Instructions for the task:
Produce the listing below again, exactly as shown.

== Data section ==

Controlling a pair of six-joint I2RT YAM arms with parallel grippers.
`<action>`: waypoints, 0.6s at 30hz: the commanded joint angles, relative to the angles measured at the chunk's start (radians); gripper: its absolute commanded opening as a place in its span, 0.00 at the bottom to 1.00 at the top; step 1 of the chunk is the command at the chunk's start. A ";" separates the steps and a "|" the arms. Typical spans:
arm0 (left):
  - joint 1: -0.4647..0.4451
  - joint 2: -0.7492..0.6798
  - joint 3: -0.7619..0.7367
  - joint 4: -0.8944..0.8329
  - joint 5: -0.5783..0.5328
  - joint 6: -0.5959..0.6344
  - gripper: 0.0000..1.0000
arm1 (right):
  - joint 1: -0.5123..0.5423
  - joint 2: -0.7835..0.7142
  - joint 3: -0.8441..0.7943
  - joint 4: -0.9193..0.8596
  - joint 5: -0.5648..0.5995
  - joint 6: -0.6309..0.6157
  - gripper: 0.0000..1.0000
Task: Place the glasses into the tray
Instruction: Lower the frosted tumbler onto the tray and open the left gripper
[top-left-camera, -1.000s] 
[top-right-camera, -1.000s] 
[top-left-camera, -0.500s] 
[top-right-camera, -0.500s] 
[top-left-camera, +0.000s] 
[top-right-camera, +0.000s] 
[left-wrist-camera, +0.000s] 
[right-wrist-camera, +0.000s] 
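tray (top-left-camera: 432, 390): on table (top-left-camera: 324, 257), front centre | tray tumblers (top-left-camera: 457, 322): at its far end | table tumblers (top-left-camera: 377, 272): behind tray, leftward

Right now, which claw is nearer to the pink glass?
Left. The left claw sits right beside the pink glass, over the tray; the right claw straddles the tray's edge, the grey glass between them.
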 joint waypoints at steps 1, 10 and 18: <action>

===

Written answer:
Controlling a pair of six-joint I2RT YAM arms with parallel grippers.
`<action>`: waypoints, 0.6s at 30hz: the commanded joint angles, relative to the angles measured at the chunk's start (radians); gripper: its absolute commanded opening as a place in its span, 0.00 at the bottom to 1.00 at the top; step 1 of the chunk is the command at the chunk's start. A ";" separates the steps and a "|" the arms. Typical spans:
arm0 (left):
  - joint 1: -0.4647..0.4451
  - joint 2: -0.7492..0.6798
  - joint 3: -0.7619..0.7367
  - joint 4: -0.8944..0.8329
  - joint 5: -0.5783..0.5328
  - joint 6: -0.5959..0.6344
  - gripper: 0.0000..1.0000
arm1 (right):
  - joint 1: -0.5123..0.5423
  - joint 2: -0.7835..0.7142
  - joint 3: -0.8441..0.7943
  - joint 4: -0.9193..0.8596
  - joint 5: -0.5648..0.5995
  - joint 6: -0.6309..0.6157
  - gripper: 0.0000..1.0000
Task: Place the glasses into the tray
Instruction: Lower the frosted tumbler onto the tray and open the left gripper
[top-left-camera, -1.000s] 
[top-right-camera, -1.000s] 
[top-left-camera, -0.500s] 
[top-right-camera, -0.500s] 
[top-left-camera, +0.000s] 
[top-right-camera, +0.000s] 
[left-wrist-camera, +0.000s] 
[right-wrist-camera, +0.000s] 
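tray (top-left-camera: 432, 390): on table (top-left-camera: 324, 257), front centre | tray tumblers (top-left-camera: 457, 322): at its far end | table tumblers (top-left-camera: 377, 272): behind tray, leftward

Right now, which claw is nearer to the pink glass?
Left. The left claw sits right beside the pink glass, over the tray; the right claw straddles the tray's edge, the grey glass between them.
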 joint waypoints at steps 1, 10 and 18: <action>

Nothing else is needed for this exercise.